[TASK INPUT]
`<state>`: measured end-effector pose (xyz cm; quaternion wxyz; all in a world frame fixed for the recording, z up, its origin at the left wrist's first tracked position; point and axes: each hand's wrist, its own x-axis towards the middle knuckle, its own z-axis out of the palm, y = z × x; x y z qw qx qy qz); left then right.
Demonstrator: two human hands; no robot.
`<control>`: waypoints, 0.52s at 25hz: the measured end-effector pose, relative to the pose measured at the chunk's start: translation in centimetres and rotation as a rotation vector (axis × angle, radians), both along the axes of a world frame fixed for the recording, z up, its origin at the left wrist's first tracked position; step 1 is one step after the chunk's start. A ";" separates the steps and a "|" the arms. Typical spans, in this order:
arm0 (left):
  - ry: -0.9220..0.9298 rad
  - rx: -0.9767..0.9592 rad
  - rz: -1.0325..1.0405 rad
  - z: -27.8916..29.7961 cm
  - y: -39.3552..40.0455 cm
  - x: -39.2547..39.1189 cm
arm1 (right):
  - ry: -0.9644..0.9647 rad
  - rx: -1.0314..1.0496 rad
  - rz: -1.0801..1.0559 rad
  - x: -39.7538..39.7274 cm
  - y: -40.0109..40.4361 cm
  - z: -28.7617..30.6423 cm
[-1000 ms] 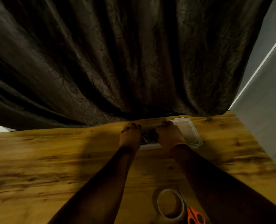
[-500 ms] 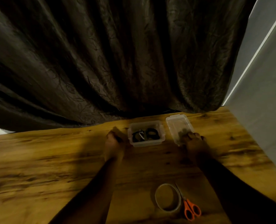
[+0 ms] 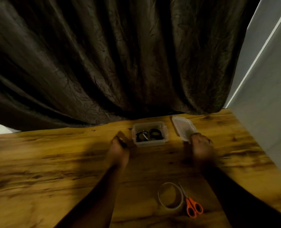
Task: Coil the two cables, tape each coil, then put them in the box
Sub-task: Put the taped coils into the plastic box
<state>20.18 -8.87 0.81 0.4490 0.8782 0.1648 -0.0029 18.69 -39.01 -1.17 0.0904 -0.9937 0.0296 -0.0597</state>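
While the two coiled cables (image 3: 148, 136) lie inside the open clear box (image 3: 150, 143) on the tabletop (image 3: 54, 162), the left hand (image 3: 119, 146) hovers curled and seemingly empty, the right hand (image 3: 200, 143) touches the thin lid (image 3: 183, 128), likely light, flexy, best pinched at its rim.

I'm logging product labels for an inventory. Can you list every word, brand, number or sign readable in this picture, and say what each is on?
None can be read.
Clear box holding the coiled cables: no print visible.
Lid: no label visible.
Tape roll: no marking visible.
Orange scissors: any brand mark is too small and blurred to tell.
Curtain: leaf pattern only, no lettering.
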 end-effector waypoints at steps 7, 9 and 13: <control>-0.233 -0.148 -0.026 1.3 -1.7 -0.1 | -0.597 0.663 -0.246 0.0 4.4 7.5; -0.269 -0.164 -0.044 1.4 -2.5 0.4 | -0.680 0.785 -0.180 0.1 6.2 9.1; -0.251 -0.203 -0.075 1.8 -4.0 1.1 | -0.346 1.001 -0.306 2.5 8.9 10.2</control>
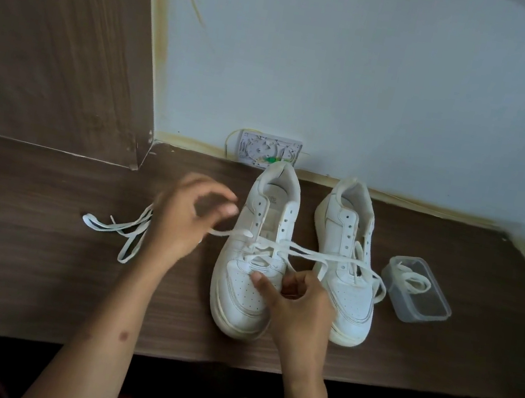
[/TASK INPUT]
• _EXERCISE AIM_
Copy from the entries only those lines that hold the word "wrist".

• _OUTPUT BELOW_
`<state>`: measured end-effector pose (xyz cm; quaternion wxyz; all in a world frame fixed for the recording, z up, its origin at the left wrist's first tracked position; point and axes: each hand's wrist, its own x-axis towards the middle knuckle, its own z-axis out of the palm, y = z × x; x y z qw qx qy qz); left then right.
`<control>`: waypoints, 0.52s at 25hz: the measured end-effector pose, relative to the pose measured at the chunk's start: translation in centimetres and rotation as a rotation vector (axis × angle, radians), both along the axes of a world frame fixed for the recording, z up, its origin at the left wrist's first tracked position; step 1 is one step after the chunk's start. A ";" separates the steps and a "|" the arms. Typical spans, in this order:

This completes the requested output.